- _Data provided_:
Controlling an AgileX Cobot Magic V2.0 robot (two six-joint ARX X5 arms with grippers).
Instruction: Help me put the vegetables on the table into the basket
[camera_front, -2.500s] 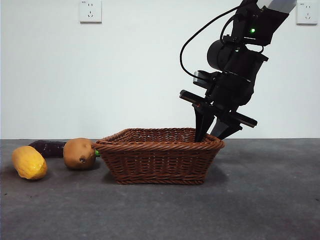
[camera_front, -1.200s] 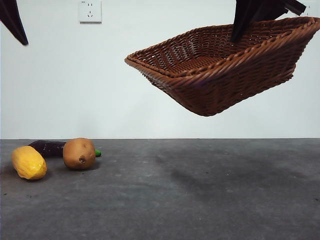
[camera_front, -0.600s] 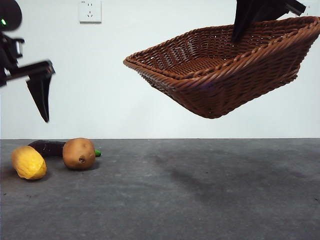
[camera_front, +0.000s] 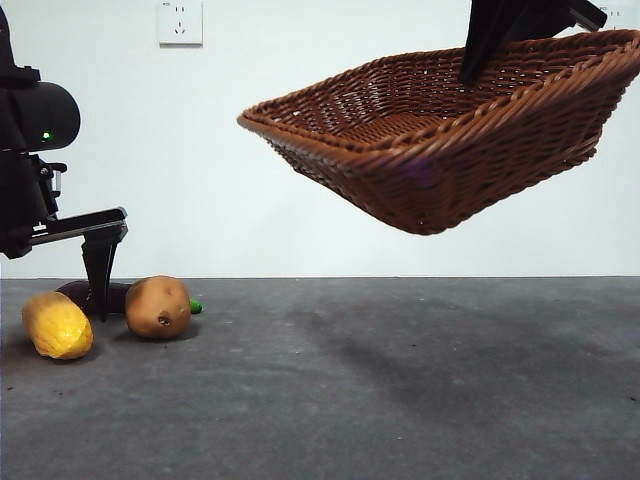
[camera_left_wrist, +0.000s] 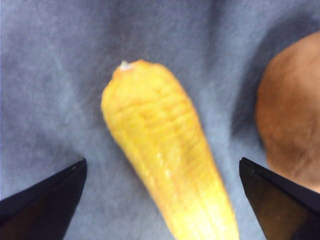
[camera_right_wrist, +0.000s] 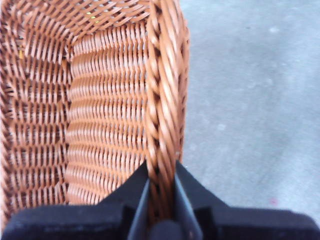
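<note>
The left gripper has its two black jaws spread wide, one on either side of the yellow, bumpy, oval vegetable, which lies lengthwise between them on the dark grey matte worktop without touching either jaw. Just beside one jaw is the tan-brown rounded potato, apart from the yellow vegetable with a strip of worktop between. In the front view this gripper hangs low near the worktop's left edge, a jaw tip reaching down between the yellow vegetable and the potato. Behind them lies the long dark-purple eggplant, mostly hidden, its green tip showing past the potato.

The right gripper has its jaws pressed onto the braided rim of the shallow reddish-brown woven wicker basket, one jaw inside the wall and one outside. In the front view the basket hangs in the air high above the worktop's right half, tilted so its left side dips, held at its upper right rim by the right gripper, well apart from the three vegetables
</note>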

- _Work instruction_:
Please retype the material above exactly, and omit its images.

- _Answer for this exercise_:
Controlling an AgileX Cobot Magic V2.0 robot (two six-joint ARX X5 arms with grippers).
Instruction: Help me put the vegetables on the table into the basket
[camera_front, -2.500s] 
[camera_front, -1.200s] 
[camera_front, -0.600s] 
[camera_front, +0.000s] 
[camera_left_wrist, +0.000s] 
[camera_right_wrist, +0.000s] 
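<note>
The left gripper has its two black jaws spread wide, one on either side of the yellow, bumpy, oval vegetable, which lies lengthwise between them on the dark grey matte worktop without touching either jaw. Just beside one jaw is the tan-brown rounded potato, apart from the yellow vegetable with a strip of worktop between. In the front view this gripper hangs low near the worktop's left edge, a jaw tip reaching down between the yellow vegetable and the potato. Behind them lies the long dark-purple eggplant, mostly hidden, its green tip showing past the potato.

The right gripper has its jaws pressed onto the braided rim of the shallow reddish-brown woven wicker basket, one jaw inside the wall and one outside. In the front view the basket hangs in the air high above the worktop's right half, tilted so its left side dips, held at its upper right rim by the right gripper, well apart from the three vegetables
</note>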

The exercise is finished.